Search code examples
google-bigquerylegacy-sql

BigQuery Error – UNIQUE_HEAP requires an int32 argument


Using legacy SQL, I am trying to use COUNT(DISTINCT field, n) in Google BigQuery. But I am get following error:

UNIQUE_HEAP requires an int32 argument which is greater than 0 (error code: invalidQuery)

Here is my query that I have used:

SELECT
    hits.page.pagePath AS Page,
    COUNT(DISTINCT CONCAT(fullVisitorId, INTEGER(visitId)), 1e6) AS UniquePageviews,
    COUNT(DISTINCT fullVisitorId, 1e6) as Users
FROM
    [xxxxxxxx.ga_sessions_20170101]
GROUP BY
    Page
ORDER BY
    UniquePageviews DESC
LIMIT
    20

BigQuery is not even showing line number of error therefore I am not sure which line is causing this error.

What could be possible cause of above error?


Solution

  • Don't use 1e6 in your COUNT(DISTINCT).

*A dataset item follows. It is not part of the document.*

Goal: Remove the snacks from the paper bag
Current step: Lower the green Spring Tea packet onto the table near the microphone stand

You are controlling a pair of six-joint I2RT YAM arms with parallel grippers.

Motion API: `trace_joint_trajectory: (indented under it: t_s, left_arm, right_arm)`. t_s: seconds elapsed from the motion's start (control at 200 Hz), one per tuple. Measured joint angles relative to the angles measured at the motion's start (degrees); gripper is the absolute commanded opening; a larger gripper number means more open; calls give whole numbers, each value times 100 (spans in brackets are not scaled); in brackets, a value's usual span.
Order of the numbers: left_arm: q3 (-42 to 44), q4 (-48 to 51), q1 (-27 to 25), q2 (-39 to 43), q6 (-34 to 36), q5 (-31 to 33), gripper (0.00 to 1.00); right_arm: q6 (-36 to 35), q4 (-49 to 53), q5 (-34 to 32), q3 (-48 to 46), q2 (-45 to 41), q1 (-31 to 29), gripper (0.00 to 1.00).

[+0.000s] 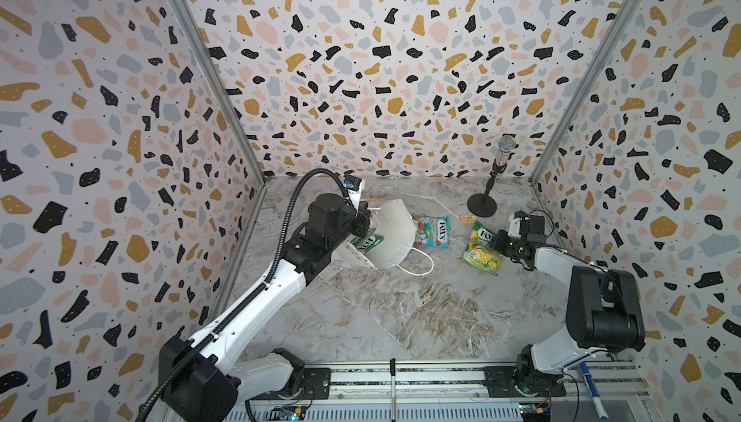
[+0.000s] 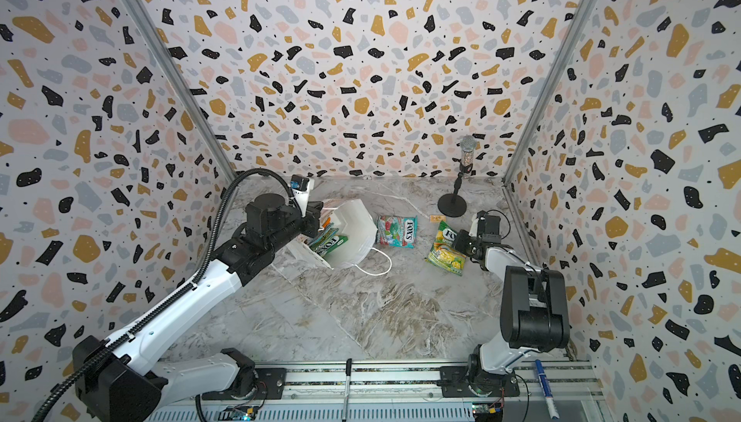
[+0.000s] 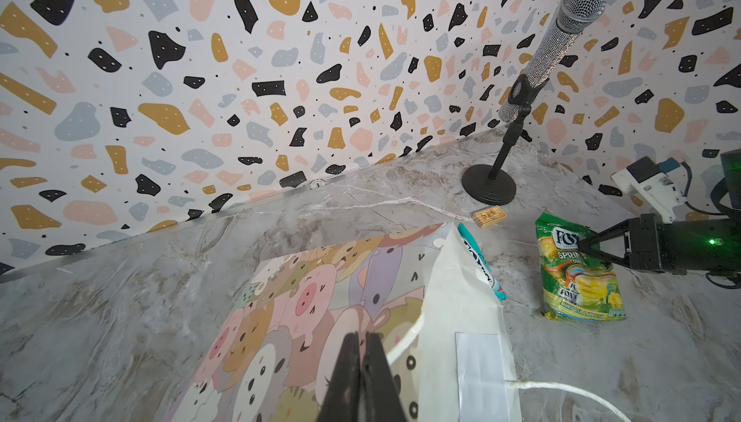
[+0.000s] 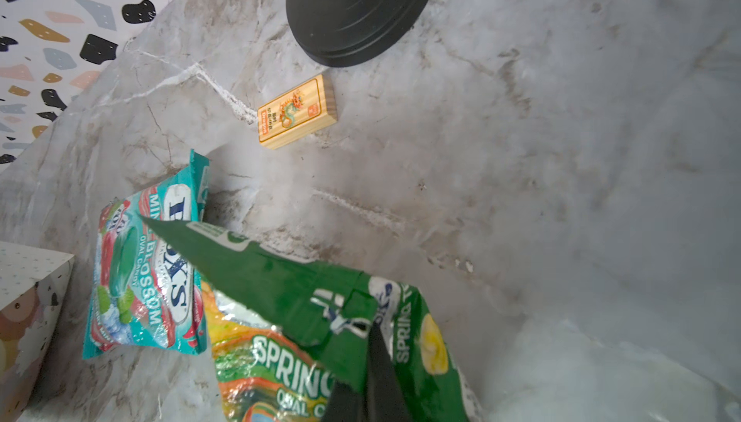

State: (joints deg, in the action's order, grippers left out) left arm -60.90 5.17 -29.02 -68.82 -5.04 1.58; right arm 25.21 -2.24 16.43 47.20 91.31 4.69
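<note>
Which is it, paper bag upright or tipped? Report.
Tipped: the paper bag lies on its side on the table, its colourful side facing up.

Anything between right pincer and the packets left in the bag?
Yes: the teal-red packet lies flat on the table between the right pincer and the paper bag. The pincer is also shut on the green-yellow packet.

Free room: the bare front half of the grey marble tabletop (image 1: 401,320). Obstacles, rear, left to right: white paper gift bag (image 1: 391,237) lying on its side; teal-red glossy candy packet (image 1: 431,231) just beside it; green-yellow candy packet (image 1: 481,253), a strip of bare table between the two; small wooden block (image 1: 466,219) and black round-based microphone stand (image 1: 481,204) behind them.
</note>
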Motion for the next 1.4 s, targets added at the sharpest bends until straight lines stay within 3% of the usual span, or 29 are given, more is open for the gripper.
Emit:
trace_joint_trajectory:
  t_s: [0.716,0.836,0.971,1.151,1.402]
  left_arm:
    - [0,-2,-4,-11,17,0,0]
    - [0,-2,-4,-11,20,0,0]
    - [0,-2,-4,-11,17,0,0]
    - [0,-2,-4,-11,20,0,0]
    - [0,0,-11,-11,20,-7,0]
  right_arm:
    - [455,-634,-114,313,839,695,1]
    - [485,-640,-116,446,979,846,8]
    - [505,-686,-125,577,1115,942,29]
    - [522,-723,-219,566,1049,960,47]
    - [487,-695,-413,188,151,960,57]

Instead, use an actual INTEGER value for the 2nd parameter 'N' (default is 1000), or use EXACT_COUNT_DISTINCT() instead.

    COUNT(DISTINCT) documentation

    EXACT_COUNT_DISTINCT() documentation

    If you require greater accuracy from COUNT(DISTINCT), you can specify a second parameter, n, which gives the threshold below which exact results are guaranteed. By default, n is 1000, but if you give a larger n, you will get exact results for COUNT(DISTINCT) up to that value of n. However, giving larger values of n will reduce scalability of this operator and may substantially increase query execution time or cause the query to fail.

    To compute the exact number of distinct values, use EXACT_COUNT_DISTINCT. Or, for a more scalable approach, consider using GROUP EACH BY on the relevant field(s) and then applying COUNT(*). The GROUP EACH BY approach is more scalable but might incur a slight up-front performance penalty.